I had a bit of a lull while waiting for the second part of an algorithms course to begin on Coursera and so while browsing the site, noticed this “study at your pace” format course. Since both my wife and myself are crazy about dogs, I thought that it might be a good course for the two of us to go through together and likely has insignificant homework. It’s run by Brian Hare of Duke University.
Now, as a skeptic, I’m leery of dog trainers’ more outlandish claims. Cesar Millan, the infamous dog whisperer, was in Malaysia recently and I was basically rolling my eyes whenever I heard him talk on the radio. As such, I expected this course to offer some interesting and perhaps occasionally useful tips on handling dogs, but I was also prepared to put up with a fair bit of quackery and dubious claims in it. It turns out that I was completely wrong as this course is not about training dogs at all and in fact professor Hare admits that he has no special insight about how to get dogs to behave in the way that you want.
What this course really covers is what is it that makes the minds of dogs so special compared to just about every other animal and how did their minds come to be this way. To facilitate this, the lecture videos also compare dogs with other animals like chimpanzees, bonobos, foxes and even humans. It talks about the history behind various theories of mind in animals and covers many, many experiments that are designed to tease out how an animal’s mind works based on its observed behavior. It’s a much more scientifically rigorous and a far more fascinating course than I’d expected.
The key point that the professor wants to convey is that dogs, pretty much uniquely among all animals, are capable of understanding humans and cooperating with them intuitively and naturally without any training required at all. In fact, dogs actually seem at their happiest and most effective when they are working together with humans. When set to solve problems, dogs by themselves perform poorly, but when partnered with humans, they ace the problems.

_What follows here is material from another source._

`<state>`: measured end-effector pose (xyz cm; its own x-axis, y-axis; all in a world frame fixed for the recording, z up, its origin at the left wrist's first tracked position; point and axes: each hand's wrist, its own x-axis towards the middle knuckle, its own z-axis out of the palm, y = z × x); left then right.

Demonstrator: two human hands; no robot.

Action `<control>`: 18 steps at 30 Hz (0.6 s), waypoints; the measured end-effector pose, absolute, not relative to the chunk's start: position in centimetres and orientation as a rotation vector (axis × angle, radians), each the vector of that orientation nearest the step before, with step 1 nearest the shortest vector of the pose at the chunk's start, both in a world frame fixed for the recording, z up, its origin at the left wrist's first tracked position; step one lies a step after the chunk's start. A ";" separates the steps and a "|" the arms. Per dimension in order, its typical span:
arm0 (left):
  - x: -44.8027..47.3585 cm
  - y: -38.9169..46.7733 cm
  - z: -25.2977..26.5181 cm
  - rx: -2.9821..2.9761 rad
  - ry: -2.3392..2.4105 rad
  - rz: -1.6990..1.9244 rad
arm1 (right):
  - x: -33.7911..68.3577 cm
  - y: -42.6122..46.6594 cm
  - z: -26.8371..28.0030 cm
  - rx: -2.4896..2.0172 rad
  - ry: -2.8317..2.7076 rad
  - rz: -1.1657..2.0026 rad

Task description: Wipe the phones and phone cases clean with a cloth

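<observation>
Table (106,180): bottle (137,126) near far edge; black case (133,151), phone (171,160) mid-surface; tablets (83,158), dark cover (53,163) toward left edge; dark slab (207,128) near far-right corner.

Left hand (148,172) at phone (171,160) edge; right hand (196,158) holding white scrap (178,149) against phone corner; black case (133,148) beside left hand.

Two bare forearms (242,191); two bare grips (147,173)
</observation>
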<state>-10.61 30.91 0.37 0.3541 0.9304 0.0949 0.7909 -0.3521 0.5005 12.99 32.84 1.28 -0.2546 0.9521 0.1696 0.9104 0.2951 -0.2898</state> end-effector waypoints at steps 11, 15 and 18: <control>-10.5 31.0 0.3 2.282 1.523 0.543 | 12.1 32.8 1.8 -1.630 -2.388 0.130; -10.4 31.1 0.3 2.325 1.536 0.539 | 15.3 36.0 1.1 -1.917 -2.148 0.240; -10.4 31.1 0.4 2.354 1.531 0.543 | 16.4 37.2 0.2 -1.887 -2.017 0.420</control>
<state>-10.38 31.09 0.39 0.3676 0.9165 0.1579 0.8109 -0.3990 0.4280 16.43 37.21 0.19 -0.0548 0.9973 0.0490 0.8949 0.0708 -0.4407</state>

To answer the question of how dogs came to be this way, the course covers research by Russian geneticist Dmitry Konstantinovich Belyaev who ran a breeding program for wild silver foxes in the 1950s and goes on today. By selectively breeding foxes that showed interest in humans and lacked aggression, Belyaev was able to create a population of foxes that are domesticated. Perhaps even more shockingly, these domesticated foxes also showed morphological changes that are consistent with other domesticated species even though these traits were not selected for!
Accompanying this course is the website Dognition which is apparently a project by professor Hare and his colleagues to do what he calls citizen science. Essentially users can sign up and get access to various games to play with their own dogs, upload the results and then compile a cognitive profile of the dogs involved in this manner. Obviously this allows the researchers to gather a far larger pool of data than would be normally possible. You need to pay money to sign up however, so I didn’t do it, but I can see how it can be interesting and certainly the payment is necessary if only to discourage fake accounts with bogus results.
The only complaints I have are about its presentation. The actual videos that are shot are really good and professor Hare speaks in a very conversational style that is highly appealing. Unfortunately, the resolution of the videos that are uploaded to Coursera is very low, so much so that it is quite difficult to read text on some of his slides. I’m also disappointed that this course is available only in the “study at your pace” format instead of the normal, session-by-session format. This format not only is worse in terms of user interface, though this is a Coursera thing, but it also basically kills any possibility of meaningful inter-student interaction on the forums. I was looking forward to reading all kinds of interesting anecdotes about dogs in the forums, but as usual without organized sessions, there are too few students to sustain any discussion. I really hope this course could be offered in the more normal format in the future together with TAs to help answer questions and direct discussions.
Apart from this, I can happily say that this is a great course whose quality and scientific rigor exceeded my expectations by a large margin. If you own and love dogs yourself, you pretty much have to go through all of the lectures. If not, it’s still a fascinating course for those who are curious about how the minds of animals work.